Kein Lob für die Volksparteien

Erst vor wenigen Tagen sagte der SPD-Innenpolitiker Thomas Oppermann der "Frankfurter Allgemeinen Zeitung" über die Entscheidung seiner Partei für den Asylkompromiss: "Sie war notwendig, denn die massive Zuwanderung von Aussiedlern, Übersiedlern und Asylbewerbern schien uns damals zu überfordern." Sein Gegenstück von der Union, Innenminister Hans-Peter Friedrich, warnte im vergangenen Jahr schon bei einem im Vergleich zu den 90er-Jahren kleinen Anstieg der Asylanträge von einer "Belastung der Hilfsbereitschaft" der Deutschen. Die Volksparteien halten Kurs, scheinen von ihrem Kompromiss noch immer überzeugt.

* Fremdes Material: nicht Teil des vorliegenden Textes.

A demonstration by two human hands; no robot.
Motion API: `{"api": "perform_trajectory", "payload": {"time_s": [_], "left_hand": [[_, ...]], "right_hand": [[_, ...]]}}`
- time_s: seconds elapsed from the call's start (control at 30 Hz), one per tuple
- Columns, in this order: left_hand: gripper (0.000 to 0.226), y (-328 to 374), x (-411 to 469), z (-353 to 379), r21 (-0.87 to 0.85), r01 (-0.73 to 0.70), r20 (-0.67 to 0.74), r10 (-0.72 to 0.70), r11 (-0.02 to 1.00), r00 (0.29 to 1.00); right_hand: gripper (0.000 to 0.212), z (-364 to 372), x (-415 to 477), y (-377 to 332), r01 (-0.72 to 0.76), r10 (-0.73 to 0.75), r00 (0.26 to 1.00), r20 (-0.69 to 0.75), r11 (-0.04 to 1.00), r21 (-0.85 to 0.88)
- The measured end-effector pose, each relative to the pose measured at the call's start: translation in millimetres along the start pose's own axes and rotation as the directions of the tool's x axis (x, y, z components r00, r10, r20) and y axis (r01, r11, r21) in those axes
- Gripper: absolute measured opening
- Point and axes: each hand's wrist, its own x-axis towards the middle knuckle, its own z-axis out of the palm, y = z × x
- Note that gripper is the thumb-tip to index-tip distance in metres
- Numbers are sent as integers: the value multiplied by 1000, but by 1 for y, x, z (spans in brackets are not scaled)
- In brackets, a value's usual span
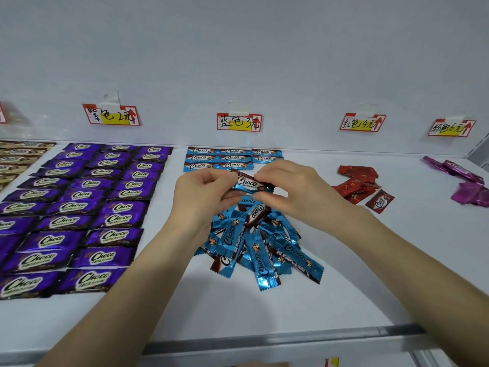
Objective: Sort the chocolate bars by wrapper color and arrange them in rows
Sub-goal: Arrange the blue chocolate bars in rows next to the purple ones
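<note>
Both hands meet at the centre of the frame, raised just above the shelf. The left hand pinches the left end of a single blue chocolate bar between its thumb and curled fingers. The right hand pinches the right end in the same way. The bar spans the gap between them with its "Choco" print facing up, tilted slightly down to the right.

Directly below the hands, at lower centre, a loose pile of blue bars lies criss-crossed and overlapping on the white shelf. Just above the hands, against the back wall, are the blue rows, bars laid flat side by side. The nearest row is partly hidden by the fingers.

The left of the frame is filled by the purple rows, neat and running from the back wall towards the front edge. At the far left edge, gold bars are cut off by the frame.

Right of centre sits a red pile, with one red bar lying just beside it at its lower right. A pink pile lies at the far right.

Handwritten labels are taped along the wall above the colour groups. A metal rail runs along the bottom of the frame
</note>
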Motion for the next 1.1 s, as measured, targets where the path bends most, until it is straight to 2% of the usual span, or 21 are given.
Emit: {"api": "perform_trajectory", "payload": {"time_s": [0.13,0.17,0.2,0.23,0.27,0.3,0.33,0.37,0.4,0.47,0.57,0.77,1.1], "left_hand": [[5,-2,0,1,9,26,-2,-26,1000,1000],[3,-4,1,0,89,-4,-10,5,996,1000],[5,-6,3,-4,262,-66,-16,73,963,997],[11,-9,6,-8,494,-143,1,164,857,987],[21,-13,7,-12,706,-196,49,229,681,972],[33,-17,8,-15,844,-219,101,256,489,961],[44,-19,7,-17,917,-217,134,252,334,958],[53,-22,7,-17,953,-207,153,240,220,959],[59,-24,5,-16,970,-201,166,232,137,958],[66,-26,3,-14,979,-197,182,216,51,959],[71,-25,3,-13,978,-206,198,196,18,960],[69,-24,6,-15,967,-242,227,166,79,960],[69,-26,6,-16,950,-282,253,195,136,948]], "right_hand": [[24,-3,2,11,27,-32,997,64,997,71],[22,-5,4,17,6,-12,997,78,997,76],[19,-7,7,26,-39,33,996,81,996,80],[17,-9,10,38,-111,104,991,79,990,84],[16,-10,14,51,-192,186,979,78,978,84],[17,-10,16,63,-266,258,962,92,961,79],[18,-9,18,73,-318,309,944,114,946,68],[18,-5,20,81,-347,338,931,137,937,48],[19,-1,22,87,-357,350,923,163,934,17],[20,7,26,91,-354,358,908,218,933,-61],[21,15,29,92,-346,362,895,262,932,-106],[23,20,28,92,-313,353,898,263,932,-182],[26,20,24,82,-334,347,901,262,938,-93]]}}
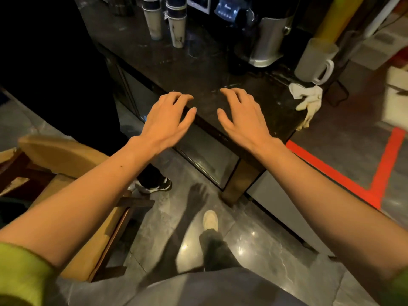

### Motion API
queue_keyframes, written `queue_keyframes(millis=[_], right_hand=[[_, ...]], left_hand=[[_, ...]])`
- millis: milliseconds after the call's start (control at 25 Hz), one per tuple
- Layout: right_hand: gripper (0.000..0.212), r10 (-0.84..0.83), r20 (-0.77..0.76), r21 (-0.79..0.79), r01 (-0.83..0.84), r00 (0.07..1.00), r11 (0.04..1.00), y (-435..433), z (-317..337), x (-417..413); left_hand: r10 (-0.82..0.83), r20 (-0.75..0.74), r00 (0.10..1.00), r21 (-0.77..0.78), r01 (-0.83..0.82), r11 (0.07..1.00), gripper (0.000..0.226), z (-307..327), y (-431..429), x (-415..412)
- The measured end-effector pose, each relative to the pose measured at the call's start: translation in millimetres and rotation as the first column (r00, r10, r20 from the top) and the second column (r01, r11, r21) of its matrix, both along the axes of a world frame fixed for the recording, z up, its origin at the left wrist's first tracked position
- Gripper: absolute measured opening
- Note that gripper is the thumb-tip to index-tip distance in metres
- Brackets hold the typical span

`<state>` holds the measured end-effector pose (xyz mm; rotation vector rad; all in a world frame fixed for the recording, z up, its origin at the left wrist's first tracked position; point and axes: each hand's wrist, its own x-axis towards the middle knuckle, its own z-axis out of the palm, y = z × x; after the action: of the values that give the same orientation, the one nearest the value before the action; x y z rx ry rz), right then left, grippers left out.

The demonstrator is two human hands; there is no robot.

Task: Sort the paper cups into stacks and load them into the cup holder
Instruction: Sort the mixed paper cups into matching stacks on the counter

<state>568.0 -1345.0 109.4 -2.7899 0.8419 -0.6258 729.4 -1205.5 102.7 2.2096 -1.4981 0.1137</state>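
Note:
Two stacks of paper cups stand upside down at the far end of the dark counter: one stack on the left, the other just right of it, both cream with dark bands. My left hand and my right hand hover palm down over the counter's near edge, fingers spread, holding nothing. Both hands are well short of the cups. No cup holder can be made out.
A metal machine and a white jug stand at the counter's right side, with a white cloth draped over the corner. A wooden chair is at my left. Another person's shoe is by the counter. Red tape marks the floor.

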Motion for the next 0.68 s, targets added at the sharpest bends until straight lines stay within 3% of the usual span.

Menschenrechtsorganisationen wie Amnesty International allerdings schätzen die Lage anders ein. Sie kommen überhaupt nicht auf die Idee, Union oder SPD dafür zu loben, die Zahl rechtsextremer Gewalttaten in Deutschland gesenkt zu haben. Denn dass sich die aufgeheizte Stimmung der 1990er Jahre beruhigte, hat einen Preis.

Die Regelung von 1993 führte dazu, dass Flüchtlinge in den allermeisten Fällen nur noch an den EU-Außengrenzen Asyl beantragen können. Und die schützt die Staatengemeinschaft mit allen Mitteln. Hubschrauber, Schnellboote und moderne Radaranlagen kommen zum Einsatz, damit Flüchtlinge erst gar keinen Fuß auf europäischen Boden setzen. "Die EU übernimmt bisher keine Verantwortung für Flüchtlinge, deswegen sterben so viele Menschen im Mittelmeer", sagte jüngst die Generalsekretärin von Amnesty International in Deutschland, Selim Caliskan. Allein 2011 waren es Schätzungen des Flüchtlingshilfswerks der Vereinten Nationen zufolge mehr als 1500 Menschen.  Das nehmen Bürger und Politik zwar immer wieder mit Bedauern wahr. Doch der Druck der Wähler, eine Novelle der Asylgesetze anzustreben, ist kaum messbar. Offensichtlich überfordert das Sterben im Mittelmeer die deutsche Gesellschaft nicht.